La ontología fundamental de Marx, y su vertiente, una filosofía de la historia, no contempla el pluralismo de imperios, por más que Gustavo Bueno quiera hacer tal lectura. El pluralismo de los imperios es un dato geopolítico que se ha dado desde los orígenes de la civilización en el hombre. Y tal dato –es un dato de experiencia- es independiente de la edificación marxiana de una ontología fundamental hecha en Europa y para Europa (y para una América que en el siglo XIX era una prolongación de nuestro mundo europeo). Marx, en líneas generales, no acierta a ver el pluralismo geopolítico que Gustavo Bueno –con razón, y a la altura de la segunda mitad del siglo XX, no del colonialista siglo XIX- sí puede vislumbrar, adoptando enfoques enigmáticamente similares (más allá de la jerga técnica) a los de la Nueva Derecha o a los de Alexandr Dugin. No dudo de que el cruzamiento de una ontología marxiana, “universalista” y por tanto eurocéntrica, con el enfoque del pluralismo de los imperios es algo que podría haber dado resultados muy interesantes, analíticamente potentes.
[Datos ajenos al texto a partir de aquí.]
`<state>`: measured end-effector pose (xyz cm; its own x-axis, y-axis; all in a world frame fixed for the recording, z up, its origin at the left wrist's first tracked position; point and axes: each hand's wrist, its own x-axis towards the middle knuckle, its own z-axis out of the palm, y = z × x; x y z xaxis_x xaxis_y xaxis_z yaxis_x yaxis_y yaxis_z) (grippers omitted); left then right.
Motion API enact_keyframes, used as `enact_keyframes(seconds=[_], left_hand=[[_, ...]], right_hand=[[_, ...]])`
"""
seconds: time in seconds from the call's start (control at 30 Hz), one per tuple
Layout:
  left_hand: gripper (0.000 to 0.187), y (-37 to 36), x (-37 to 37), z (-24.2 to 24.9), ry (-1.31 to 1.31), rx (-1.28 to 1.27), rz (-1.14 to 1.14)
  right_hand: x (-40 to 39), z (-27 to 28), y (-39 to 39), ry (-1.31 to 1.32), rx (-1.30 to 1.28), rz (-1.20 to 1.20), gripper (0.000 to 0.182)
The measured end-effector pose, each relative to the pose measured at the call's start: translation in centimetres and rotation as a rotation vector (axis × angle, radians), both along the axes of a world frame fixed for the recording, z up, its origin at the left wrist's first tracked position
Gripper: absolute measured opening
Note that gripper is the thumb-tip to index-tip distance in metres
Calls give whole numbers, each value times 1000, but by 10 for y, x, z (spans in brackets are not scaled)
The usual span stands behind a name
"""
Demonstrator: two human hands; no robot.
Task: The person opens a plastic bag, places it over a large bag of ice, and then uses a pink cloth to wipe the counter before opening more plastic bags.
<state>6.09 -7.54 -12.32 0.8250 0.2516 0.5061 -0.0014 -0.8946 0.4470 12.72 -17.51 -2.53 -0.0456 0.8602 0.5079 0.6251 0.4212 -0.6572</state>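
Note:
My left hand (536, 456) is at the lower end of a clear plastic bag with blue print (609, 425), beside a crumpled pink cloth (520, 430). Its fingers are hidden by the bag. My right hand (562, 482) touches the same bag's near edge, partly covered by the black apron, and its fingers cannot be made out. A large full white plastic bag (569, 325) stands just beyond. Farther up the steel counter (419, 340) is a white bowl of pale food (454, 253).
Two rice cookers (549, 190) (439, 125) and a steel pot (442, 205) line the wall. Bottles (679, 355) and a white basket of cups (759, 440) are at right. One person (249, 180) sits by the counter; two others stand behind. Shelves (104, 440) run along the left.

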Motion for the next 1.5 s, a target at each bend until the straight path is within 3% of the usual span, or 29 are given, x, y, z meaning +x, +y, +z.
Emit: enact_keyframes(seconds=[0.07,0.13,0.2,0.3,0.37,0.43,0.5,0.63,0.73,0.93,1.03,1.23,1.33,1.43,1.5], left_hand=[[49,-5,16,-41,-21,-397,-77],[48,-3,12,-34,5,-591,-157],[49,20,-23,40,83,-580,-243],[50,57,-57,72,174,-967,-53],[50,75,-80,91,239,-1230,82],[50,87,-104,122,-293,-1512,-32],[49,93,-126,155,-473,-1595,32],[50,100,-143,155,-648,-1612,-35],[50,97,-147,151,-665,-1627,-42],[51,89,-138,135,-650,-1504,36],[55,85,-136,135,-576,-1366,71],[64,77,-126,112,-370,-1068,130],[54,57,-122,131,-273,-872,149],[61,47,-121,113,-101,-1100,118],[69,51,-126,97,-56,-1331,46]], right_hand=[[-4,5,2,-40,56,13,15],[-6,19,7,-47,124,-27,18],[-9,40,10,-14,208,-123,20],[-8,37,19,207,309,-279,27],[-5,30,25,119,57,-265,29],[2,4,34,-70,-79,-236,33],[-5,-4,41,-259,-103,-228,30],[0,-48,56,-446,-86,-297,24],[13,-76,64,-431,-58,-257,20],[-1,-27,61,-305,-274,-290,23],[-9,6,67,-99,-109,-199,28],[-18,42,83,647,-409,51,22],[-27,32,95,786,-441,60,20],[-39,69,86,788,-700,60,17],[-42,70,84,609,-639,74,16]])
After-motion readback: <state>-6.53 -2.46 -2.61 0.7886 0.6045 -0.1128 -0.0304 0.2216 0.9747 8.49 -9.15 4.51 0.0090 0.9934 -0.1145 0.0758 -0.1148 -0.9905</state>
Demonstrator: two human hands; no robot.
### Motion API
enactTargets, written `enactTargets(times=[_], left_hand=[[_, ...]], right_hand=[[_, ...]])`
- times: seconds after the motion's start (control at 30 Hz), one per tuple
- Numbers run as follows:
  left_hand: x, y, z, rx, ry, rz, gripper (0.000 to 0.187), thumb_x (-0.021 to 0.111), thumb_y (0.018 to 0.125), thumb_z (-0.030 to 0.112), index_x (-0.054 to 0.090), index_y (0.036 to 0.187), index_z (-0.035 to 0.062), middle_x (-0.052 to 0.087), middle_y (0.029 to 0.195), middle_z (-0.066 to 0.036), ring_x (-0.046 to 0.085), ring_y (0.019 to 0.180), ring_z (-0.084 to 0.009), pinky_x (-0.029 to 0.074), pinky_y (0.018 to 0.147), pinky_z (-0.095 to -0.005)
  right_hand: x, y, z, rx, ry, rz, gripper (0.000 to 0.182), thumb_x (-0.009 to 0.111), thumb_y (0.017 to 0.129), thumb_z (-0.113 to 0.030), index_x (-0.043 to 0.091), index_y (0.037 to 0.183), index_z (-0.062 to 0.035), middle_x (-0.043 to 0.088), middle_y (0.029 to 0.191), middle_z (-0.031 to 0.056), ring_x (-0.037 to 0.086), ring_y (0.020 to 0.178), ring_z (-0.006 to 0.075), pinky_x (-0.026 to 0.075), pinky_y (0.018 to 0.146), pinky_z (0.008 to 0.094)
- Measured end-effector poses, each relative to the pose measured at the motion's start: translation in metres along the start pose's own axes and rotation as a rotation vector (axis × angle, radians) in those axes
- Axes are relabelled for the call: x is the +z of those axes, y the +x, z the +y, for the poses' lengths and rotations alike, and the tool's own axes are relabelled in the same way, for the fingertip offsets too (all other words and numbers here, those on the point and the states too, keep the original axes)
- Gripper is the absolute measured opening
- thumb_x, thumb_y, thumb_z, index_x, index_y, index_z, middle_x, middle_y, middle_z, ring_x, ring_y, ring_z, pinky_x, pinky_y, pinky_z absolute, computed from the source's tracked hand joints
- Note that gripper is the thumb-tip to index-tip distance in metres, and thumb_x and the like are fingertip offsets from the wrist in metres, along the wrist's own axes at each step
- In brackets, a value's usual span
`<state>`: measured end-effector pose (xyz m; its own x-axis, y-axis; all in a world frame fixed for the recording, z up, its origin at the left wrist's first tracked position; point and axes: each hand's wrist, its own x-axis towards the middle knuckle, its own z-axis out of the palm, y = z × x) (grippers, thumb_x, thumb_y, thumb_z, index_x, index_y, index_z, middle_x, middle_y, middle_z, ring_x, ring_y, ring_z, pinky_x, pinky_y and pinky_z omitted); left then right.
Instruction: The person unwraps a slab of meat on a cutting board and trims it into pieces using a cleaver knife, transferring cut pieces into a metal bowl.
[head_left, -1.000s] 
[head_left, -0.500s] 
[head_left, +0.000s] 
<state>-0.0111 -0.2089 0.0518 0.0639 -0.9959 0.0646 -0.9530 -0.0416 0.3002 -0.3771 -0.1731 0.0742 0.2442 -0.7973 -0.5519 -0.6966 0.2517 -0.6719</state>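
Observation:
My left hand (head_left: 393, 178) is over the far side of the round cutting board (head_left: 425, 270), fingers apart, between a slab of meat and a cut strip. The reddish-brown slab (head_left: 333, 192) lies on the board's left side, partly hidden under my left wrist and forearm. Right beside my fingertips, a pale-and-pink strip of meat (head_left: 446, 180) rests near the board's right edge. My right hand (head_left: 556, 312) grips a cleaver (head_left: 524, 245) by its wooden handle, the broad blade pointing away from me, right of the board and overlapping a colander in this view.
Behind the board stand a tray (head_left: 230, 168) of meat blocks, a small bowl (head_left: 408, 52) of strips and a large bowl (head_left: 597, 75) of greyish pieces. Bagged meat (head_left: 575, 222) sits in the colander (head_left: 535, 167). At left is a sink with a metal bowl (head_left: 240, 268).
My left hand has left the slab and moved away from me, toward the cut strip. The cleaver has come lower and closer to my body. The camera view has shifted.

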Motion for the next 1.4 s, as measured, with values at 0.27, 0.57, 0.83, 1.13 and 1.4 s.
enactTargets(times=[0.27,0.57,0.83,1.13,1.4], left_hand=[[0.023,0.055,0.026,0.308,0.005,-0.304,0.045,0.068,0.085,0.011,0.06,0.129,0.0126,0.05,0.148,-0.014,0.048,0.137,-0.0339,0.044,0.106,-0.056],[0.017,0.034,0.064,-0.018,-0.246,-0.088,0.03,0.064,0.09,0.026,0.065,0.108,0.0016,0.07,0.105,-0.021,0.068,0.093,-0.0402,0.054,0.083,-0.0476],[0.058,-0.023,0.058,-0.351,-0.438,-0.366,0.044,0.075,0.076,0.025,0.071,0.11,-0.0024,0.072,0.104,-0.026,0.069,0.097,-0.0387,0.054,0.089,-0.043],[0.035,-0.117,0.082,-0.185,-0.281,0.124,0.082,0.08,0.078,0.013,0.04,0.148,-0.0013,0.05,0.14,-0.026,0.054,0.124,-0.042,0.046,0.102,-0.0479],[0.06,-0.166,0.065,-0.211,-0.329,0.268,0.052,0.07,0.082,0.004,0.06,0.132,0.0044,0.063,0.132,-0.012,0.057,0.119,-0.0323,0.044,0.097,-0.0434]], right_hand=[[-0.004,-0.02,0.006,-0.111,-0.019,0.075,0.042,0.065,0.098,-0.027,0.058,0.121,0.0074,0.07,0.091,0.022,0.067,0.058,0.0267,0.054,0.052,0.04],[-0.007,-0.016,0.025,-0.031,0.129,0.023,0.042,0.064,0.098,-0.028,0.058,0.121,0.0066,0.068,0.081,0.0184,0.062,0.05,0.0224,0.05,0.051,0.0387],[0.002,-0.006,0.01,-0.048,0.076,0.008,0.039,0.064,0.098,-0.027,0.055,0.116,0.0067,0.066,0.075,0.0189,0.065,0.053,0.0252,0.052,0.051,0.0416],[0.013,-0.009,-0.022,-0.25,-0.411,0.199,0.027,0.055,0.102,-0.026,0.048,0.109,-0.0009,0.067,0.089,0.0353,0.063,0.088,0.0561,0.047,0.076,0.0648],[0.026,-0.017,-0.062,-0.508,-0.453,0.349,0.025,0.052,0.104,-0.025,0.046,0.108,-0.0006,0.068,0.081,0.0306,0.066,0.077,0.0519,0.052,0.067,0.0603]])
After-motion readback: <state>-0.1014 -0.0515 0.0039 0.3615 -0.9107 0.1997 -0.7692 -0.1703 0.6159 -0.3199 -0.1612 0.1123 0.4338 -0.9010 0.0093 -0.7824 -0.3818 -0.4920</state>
Pero no se ha podido hacer, quizá debido a las incomprensiones y errores de partida del propio Bueno y su “escuela”. Pues ese cruzamiento se hizo frecuentemente, y por desgracia, sólo desde el ángulo de una “dialéctica de clases” (supuestamente la parte más marxista) versus una “dialéctica de estados” (en una línea más schmittiana o geopolítica). Y esa confrontación es muy parcial. Un Estado no puede presentarse como representante de una clase dominante, ya sea la obrera (en el caso de un Estado socialista) o la burguesa (en el caso de un Estado capitalista). Un Estado es siempre una “unión de clases” y hasta una “fábrica de nuevas clases sociales” lograda por métodos muy variados, que históricamente hay que especificar.
Decir que el marxismo sería poca cosa, de no haber existido la URSS (o la China de la República Popular) es otra más de las exageraciones y ultra-hegelianismos de Bueno, que empañan la posibilidad de entender la realidad, reduciendo la realidad al baremo de un “éxito de los imperios”. No está de más recordar que con tal lógica –la lógica de los “vencedores” que aplastan las florecillas del camino bajo el peso de las botas de ejércitos triunfantes- el Imperio Español, tan reivindicado por Bueno frente a las leyendas negras, debería tomarse como “refutado” por cuanto fue vencido finalmente. Y esta es sólo una de las muchas incongruencias de ese llamado “materialismo filosófico”.